TO DO: Filter the material below so that only lines containing "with" remain.
─── DATA PROVIDED ───
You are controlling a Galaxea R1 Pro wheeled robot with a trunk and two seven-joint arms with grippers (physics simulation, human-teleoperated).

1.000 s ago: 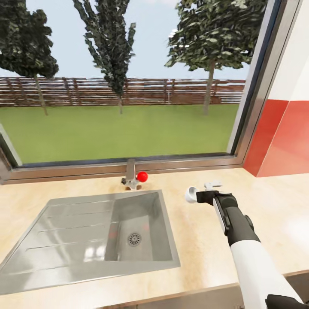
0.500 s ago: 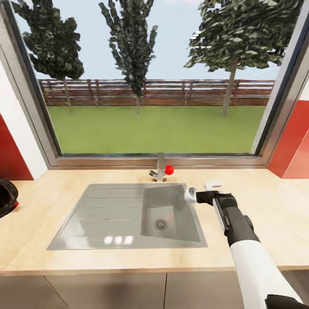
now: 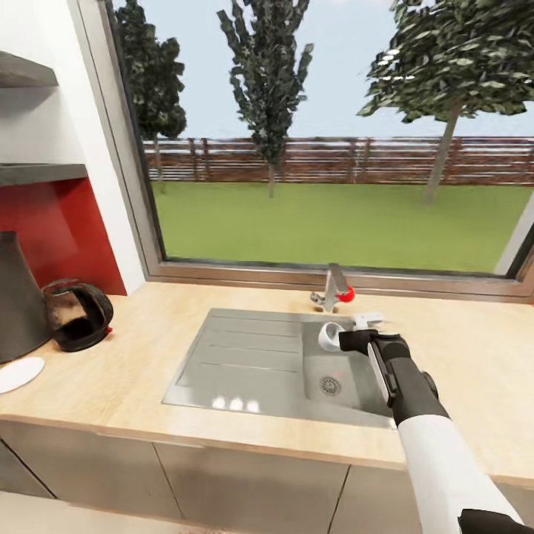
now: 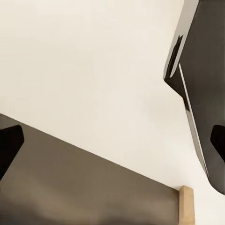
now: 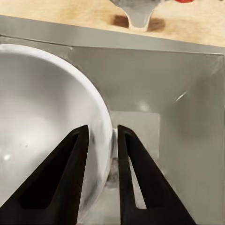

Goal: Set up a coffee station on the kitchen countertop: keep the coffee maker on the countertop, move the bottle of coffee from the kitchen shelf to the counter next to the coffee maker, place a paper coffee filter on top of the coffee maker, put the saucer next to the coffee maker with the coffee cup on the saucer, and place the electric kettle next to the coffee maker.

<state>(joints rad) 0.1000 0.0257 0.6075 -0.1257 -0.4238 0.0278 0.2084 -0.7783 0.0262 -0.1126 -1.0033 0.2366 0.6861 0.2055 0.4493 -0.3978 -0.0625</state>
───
EXERCISE RESULT:
You are controlling a Galaxea R1 Pro wheeled robot with a trunk and two seven-joint arms with grippers (physics simulation, human-teleoperated).
Goal: Set up a coffee station on the kitchen countertop: keep the coffee maker on the countertop, move the bottle of coffee from the kitchen shelf to the counter next to the coffee maker, place a paper coffee filter on top of the coffee maker, put the saucer next to the coffee maker with the coffee cup on the saucer, and place the electric kettle next to the coffee maker.

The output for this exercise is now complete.